#### Recorded information ####
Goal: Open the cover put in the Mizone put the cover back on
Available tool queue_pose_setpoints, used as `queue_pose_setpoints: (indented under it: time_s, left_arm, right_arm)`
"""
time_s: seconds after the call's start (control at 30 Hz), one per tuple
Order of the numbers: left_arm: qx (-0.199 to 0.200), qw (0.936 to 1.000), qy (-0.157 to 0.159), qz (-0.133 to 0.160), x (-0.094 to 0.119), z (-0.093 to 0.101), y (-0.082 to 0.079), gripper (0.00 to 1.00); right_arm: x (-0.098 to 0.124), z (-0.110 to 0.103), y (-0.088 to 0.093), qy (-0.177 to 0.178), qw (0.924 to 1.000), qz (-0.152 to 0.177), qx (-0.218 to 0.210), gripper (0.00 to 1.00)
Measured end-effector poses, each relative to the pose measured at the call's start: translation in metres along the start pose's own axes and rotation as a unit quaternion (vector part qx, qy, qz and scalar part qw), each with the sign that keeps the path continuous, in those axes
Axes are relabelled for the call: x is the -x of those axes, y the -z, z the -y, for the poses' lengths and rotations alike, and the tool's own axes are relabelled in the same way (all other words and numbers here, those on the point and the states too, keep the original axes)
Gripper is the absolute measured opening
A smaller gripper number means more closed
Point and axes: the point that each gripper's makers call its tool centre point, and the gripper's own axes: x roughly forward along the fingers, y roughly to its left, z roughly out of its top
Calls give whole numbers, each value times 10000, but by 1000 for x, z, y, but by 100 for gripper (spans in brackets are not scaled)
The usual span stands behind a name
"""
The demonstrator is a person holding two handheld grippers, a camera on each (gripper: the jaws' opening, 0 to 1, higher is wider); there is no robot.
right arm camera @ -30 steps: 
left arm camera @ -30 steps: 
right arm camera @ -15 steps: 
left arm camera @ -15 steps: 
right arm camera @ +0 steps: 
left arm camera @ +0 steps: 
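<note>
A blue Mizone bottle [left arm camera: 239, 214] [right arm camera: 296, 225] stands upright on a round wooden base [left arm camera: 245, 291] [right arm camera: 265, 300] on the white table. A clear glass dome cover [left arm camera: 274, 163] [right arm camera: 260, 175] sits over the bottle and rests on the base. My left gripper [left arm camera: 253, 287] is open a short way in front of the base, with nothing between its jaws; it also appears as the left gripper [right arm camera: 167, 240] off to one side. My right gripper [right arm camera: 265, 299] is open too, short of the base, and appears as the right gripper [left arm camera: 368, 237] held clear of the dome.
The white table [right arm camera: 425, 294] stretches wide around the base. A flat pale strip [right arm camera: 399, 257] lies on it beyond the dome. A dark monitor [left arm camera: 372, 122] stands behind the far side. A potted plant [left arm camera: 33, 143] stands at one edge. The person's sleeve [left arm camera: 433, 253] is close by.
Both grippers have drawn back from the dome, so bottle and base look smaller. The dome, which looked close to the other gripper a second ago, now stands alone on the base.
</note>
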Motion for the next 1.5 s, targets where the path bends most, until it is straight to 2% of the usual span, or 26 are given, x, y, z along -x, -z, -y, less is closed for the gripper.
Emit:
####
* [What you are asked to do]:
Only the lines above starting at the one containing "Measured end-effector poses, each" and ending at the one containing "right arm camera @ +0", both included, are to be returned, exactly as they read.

* [Written answer]:
Measured end-effector poses, each relative to the pose measured at the call's start: translation in metres along the start pose's own axes and rotation as a unit quaternion (vector part qx, qy, qz and scalar part qw), each with the sign that keeps the path continuous, in those axes
Axes are relabelled for the call: x is the -x of those axes, y the -z, z the -y, for the poses' lengths and rotations alike, and the tool's own axes are relabelled in the same way (all other words and numbers here, those on the point and the states too, keep the original axes)
Gripper is the absolute measured opening
A smaller gripper number means more closed
Point and axes: the point that each gripper's makers call its tool centre point, and the gripper's own axes: x roughly forward along the fingers, y roughly to its left, z roughly out of its top
Calls give whole numbers, each value times 10000, but by 1000 for x, z, y, but by 100 for gripper (spans in brackets are not scaled)
The usual span stands behind a name
"""
The demonstrator is a person holding two handheld grippers, a camera on each (gripper: the jaws' opening, 0 to 1, higher is wider); there is no robot.
right arm camera @ -30 steps: 
left arm camera @ -30 steps: 
right arm camera @ -15 steps: 
left arm camera @ -15 steps: 
right arm camera @ +0 steps: 

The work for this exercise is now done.